Problem details: Reproduce the full listing that follows, matching it exactly.

┌─ Records supplied

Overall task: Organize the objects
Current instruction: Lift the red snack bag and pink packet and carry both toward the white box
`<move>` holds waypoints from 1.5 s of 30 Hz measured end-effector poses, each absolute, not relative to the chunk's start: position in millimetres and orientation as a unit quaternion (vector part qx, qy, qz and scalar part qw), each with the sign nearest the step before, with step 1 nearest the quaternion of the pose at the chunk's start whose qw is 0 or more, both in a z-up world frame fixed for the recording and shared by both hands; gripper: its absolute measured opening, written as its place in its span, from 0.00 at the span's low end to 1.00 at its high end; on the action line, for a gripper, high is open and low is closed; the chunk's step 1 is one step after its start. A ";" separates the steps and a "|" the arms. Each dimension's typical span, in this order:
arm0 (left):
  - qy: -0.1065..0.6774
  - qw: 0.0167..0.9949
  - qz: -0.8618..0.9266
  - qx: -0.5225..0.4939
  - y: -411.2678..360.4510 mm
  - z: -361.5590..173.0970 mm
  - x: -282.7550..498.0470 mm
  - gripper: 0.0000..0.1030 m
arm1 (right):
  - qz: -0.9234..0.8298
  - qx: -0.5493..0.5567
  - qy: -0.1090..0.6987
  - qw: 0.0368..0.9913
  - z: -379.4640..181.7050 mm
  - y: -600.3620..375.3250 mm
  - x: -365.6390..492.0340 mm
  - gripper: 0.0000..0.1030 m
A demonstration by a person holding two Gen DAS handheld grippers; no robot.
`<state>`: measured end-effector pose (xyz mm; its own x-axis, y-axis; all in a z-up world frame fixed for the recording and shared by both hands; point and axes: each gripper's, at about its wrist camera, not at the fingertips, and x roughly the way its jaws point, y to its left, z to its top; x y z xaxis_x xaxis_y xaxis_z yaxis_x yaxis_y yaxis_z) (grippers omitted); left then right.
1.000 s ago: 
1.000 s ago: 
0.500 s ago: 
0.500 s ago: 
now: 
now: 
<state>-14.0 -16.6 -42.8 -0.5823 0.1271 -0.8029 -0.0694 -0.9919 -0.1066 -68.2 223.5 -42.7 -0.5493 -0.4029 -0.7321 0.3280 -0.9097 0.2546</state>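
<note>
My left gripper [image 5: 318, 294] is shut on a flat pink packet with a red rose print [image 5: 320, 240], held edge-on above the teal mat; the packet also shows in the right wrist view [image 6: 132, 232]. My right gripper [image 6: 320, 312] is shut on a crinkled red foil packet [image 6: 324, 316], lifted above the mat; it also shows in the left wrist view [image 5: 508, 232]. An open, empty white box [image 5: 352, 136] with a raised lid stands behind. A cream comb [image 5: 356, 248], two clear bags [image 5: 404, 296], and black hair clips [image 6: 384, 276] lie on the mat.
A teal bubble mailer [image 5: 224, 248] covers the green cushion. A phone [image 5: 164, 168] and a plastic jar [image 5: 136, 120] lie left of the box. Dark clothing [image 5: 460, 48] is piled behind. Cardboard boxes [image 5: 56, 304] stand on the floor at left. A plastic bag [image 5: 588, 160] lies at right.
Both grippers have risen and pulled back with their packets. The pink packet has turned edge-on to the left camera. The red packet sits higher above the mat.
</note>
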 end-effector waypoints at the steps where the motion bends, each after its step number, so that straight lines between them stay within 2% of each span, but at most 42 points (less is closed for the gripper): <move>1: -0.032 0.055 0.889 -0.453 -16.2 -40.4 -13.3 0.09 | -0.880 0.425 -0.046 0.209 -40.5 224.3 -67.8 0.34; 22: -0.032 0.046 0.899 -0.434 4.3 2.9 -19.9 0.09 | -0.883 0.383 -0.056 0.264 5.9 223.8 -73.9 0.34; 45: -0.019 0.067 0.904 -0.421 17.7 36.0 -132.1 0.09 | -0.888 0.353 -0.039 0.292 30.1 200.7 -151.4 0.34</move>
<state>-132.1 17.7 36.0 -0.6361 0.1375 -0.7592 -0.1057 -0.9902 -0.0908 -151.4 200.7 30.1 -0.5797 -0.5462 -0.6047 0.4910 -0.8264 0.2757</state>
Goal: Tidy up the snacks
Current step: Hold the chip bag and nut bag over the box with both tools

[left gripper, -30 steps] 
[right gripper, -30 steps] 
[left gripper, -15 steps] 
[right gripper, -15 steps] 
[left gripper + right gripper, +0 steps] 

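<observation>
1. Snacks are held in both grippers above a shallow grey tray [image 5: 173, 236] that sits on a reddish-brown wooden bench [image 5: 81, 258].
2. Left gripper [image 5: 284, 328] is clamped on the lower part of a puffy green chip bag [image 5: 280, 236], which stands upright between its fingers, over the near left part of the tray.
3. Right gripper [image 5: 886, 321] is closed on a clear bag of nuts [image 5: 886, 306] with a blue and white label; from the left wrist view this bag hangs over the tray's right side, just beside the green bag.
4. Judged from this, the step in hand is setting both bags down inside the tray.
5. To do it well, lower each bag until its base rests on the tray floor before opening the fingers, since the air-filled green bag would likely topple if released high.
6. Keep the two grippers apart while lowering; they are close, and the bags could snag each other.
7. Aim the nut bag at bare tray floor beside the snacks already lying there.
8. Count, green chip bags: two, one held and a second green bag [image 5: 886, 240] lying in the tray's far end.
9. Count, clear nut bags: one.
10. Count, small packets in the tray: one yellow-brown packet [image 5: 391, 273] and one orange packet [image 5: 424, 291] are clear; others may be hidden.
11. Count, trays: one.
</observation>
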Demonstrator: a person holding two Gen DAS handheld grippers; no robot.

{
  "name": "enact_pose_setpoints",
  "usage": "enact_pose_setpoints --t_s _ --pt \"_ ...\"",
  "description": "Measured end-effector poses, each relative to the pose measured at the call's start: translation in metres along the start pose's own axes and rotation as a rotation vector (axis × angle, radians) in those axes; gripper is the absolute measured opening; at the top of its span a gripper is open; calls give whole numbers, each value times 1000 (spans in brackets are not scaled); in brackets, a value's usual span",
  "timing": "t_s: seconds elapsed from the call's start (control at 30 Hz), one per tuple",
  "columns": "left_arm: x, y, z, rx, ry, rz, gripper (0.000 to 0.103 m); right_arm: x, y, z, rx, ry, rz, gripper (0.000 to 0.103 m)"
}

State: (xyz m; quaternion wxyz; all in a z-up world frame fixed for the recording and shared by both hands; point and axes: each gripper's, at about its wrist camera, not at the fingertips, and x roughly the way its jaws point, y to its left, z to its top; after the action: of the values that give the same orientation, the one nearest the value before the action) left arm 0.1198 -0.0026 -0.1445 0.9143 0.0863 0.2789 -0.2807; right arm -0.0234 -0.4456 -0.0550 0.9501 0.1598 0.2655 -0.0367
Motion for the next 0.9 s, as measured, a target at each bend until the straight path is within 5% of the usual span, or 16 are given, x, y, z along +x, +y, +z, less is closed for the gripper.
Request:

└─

Exercise answer:
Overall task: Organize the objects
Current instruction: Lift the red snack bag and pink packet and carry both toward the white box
`<move>` holds waypoints from 1.5 s of 30 Hz measured end-effector poses, each absolute, not relative to the chunk's start: position in millimetres and orientation as a unit quaternion (vector part qx, qy, qz and scalar part qw), each with the sign nearest the step before, with step 1 nearest the quaternion of the pose at the chunk's start whose qw is 0 or more, both in a z-up world frame fixed for the recording and shared by both hands; gripper: its absolute measured opening, written as its place in its span, from 0.00 at the span's low end to 1.00 at its high end; on the action line, for a gripper, high is open and low is closed; the chunk's step 1 is one step after its start. A ";" separates the steps and a "|" the arms. Each dimension's typical span, in this order:
arm0 (left):
  - qy: -0.1065..0.6774
  - qw: 0.0167..0.9949
  - qz: -0.8618..0.9266
  - qx: -0.5225..0.4939
  - y: -411.2678..360.4510 mm
  - z: -361.5590..173.0970 mm
  - x: -282.7550..498.0470 mm
  - gripper: 0.0000..0.1030 m
arm1 (right):
  - qz: -0.9234..0.8298
  - qx: -0.5493..0.5567
  - qy: -0.1090..0.6987
  - qw: 0.0368..0.9913
  - z: -379.4640..181.7050 mm
  - y: -600.3620..375.3250 mm
  - x: -365.6390..492.0340 mm
  - gripper: 0.0000..0.1030 m
A demonstration by a person holding two Gen DAS handheld grippers; no robot.
`<state>`: measured end-effector pose (xyz mm; its own x-axis, y-axis; all in a z-up world frame fixed for the recording and shared by both hands; point and axes: each gripper's, at about its wrist camera, not at the fingertips, and x roughly the way its jaws point, y to its left, z to its top; x y z xaxis_x xaxis_y xaxis_z yaxis_x yaxis_y yaxis_z) (grippers omitted); left then right.
1.000 s ago: 
1.000 s ago: 
0.500 s ago: 
0.500 s ago: 
now: 
now: 
<state>-14.0 -16.6 -42.8 -0.5823 0.1271 -0.8029 -0.0694 -0.9919 -0.1066 -68.2 223.5 -42.7 -0.5493 -0.4029 -0.7321 0.3280 -0.9097 0.2546</state>
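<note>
My left gripper [image 5: 318, 294] is shut on a flat pink packet with a red rose print [image 5: 320, 240], held edge-on above the teal mat; the packet also shows in the right wrist view [image 6: 132, 232]. My right gripper [image 6: 320, 312] is shut on a crinkled red foil packet [image 6: 324, 316], lifted above the mat; it also shows in the left wrist view [image 5: 508, 232]. An open, empty white box [image 5: 352, 136] with a raised lid stands behind. A cream comb [image 5: 356, 248], two clear bags [image 5: 404, 296], and black hair clips [image 6: 384, 276] lie on the mat.
A teal bubble mailer [image 5: 224, 248] covers the green cushion. A phone [image 5: 164, 168] and a plastic jar [image 5: 136, 120] lie left of the box. Dark clothing [image 5: 460, 48] is piled behind. Cardboard boxes [image 5: 56, 304] stand on the floor at left. A plastic bag [image 5: 588, 160] lies at right.
Both grippers have risen and pulled back with their packets. The pink packet has turned edge-on to the left camera. The red packet sits higher above the mat.
</note>
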 end-effector waypoints at the steps where the motion bends, each after its step number, so that straight lines between them stay within 2% of each span, but at most 42 points (less is closed for the gripper): <move>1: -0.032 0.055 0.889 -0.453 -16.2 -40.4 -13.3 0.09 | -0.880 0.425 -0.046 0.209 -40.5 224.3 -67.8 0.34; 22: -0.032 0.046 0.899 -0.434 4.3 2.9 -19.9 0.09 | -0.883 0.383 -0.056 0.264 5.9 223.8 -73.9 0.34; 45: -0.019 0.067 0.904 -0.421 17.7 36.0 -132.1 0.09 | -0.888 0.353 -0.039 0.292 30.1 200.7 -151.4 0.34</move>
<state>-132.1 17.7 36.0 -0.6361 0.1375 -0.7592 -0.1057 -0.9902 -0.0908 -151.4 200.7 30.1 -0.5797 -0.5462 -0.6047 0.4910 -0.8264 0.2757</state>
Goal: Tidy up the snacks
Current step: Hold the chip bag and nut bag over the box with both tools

[left gripper, -30 steps] 
[right gripper, -30 steps] 
[left gripper, -15 steps] 
[right gripper, -15 steps] 
[left gripper + right gripper, +0 steps] 

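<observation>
1. Snacks are held in both grippers above a shallow grey tray [image 5: 173, 236] that sits on a reddish-brown wooden bench [image 5: 81, 258].
2. Left gripper [image 5: 284, 328] is clamped on the lower part of a puffy green chip bag [image 5: 280, 236], which stands upright between its fingers, over the near left part of the tray.
3. Right gripper [image 5: 886, 321] is closed on a clear bag of nuts [image 5: 886, 306] with a blue and white label; from the left wrist view this bag hangs over the tray's right side, just beside the green bag.
4. Judged from this, the step in hand is setting both bags down inside the tray.
5. To do it well, lower each bag until its base rests on the tray floor before opening the fingers, since the air-filled green bag would likely topple if released high.
6. Keep the two grippers apart while lowering; they are close, and the bags could snag each other.
7. Aim the nut bag at bare tray floor beside the snacks already lying there.
8. Count, green chip bags: two, one held and a second green bag [image 5: 886, 240] lying in the tray's far end.
9. Count, clear nut bags: one.
10. Count, small packets in the tray: one yellow-brown packet [image 5: 391, 273] and one orange packet [image 5: 424, 291] are clear; others may be hidden.
11. Count, trays: one.
</observation>
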Demonstrator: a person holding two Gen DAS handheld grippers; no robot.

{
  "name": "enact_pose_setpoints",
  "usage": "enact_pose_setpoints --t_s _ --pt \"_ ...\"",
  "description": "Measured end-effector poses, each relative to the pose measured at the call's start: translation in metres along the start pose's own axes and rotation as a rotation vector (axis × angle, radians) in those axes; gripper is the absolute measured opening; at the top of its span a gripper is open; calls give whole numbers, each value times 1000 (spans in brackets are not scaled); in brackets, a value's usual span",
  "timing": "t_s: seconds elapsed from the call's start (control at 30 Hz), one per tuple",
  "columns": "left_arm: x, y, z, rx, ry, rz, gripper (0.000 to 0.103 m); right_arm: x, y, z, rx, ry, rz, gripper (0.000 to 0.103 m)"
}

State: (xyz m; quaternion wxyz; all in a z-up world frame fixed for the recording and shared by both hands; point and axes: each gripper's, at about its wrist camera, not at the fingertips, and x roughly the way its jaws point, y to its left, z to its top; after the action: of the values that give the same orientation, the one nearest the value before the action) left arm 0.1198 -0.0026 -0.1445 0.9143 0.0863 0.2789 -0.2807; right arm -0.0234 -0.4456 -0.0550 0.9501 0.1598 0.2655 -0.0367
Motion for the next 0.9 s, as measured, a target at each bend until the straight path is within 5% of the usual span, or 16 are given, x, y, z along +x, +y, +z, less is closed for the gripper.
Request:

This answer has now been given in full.